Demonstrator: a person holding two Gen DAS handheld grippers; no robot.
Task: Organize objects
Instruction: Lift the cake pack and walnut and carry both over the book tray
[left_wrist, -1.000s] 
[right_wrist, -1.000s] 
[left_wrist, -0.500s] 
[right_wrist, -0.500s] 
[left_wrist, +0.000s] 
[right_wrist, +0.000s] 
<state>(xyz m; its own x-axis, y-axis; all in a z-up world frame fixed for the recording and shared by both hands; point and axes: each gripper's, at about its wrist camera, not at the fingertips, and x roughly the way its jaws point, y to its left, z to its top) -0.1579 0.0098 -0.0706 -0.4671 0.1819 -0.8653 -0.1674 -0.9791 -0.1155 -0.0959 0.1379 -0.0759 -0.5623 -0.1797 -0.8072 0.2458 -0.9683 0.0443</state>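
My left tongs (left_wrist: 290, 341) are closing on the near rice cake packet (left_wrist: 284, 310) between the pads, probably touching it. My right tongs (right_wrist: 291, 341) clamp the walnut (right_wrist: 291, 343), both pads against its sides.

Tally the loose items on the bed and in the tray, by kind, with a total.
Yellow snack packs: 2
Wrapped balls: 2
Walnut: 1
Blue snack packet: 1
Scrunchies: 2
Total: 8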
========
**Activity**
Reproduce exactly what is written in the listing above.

**Result below**
Demonstrator: a person holding two Gen DAS handheld grippers; no robot.
Task: Organize objects
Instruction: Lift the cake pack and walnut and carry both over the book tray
[left_wrist, -1.000s] 
[right_wrist, -1.000s] 
[left_wrist, -0.500s] 
[right_wrist, -0.500s] 
[left_wrist, +0.000s] 
[right_wrist, +0.000s] 
<state>(xyz m; its own x-axis, y-axis; all in a z-up world frame fixed for the recording and shared by both hands; point and axes: each gripper's, at about its wrist camera, not at the fingertips, and x roughly the way its jaws point, y to its left, z to its top) -0.1579 0.0098 -0.0706 -0.4671 0.1819 -0.8653 -0.1674 -0.9791 -0.1155 -0.0959 0.1379 -0.0759 -0.5623 -0.1797 -0.8072 0.2458 -0.9683 0.0443</state>
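My left tongs (left_wrist: 290, 341) are closing on the near rice cake packet (left_wrist: 284, 310) between the pads, probably touching it. My right tongs (right_wrist: 291, 341) clamp the walnut (right_wrist: 291, 343), both pads against its sides.

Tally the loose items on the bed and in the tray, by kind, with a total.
Yellow snack packs: 2
Wrapped balls: 2
Walnut: 1
Blue snack packet: 1
Scrunchies: 2
Total: 8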

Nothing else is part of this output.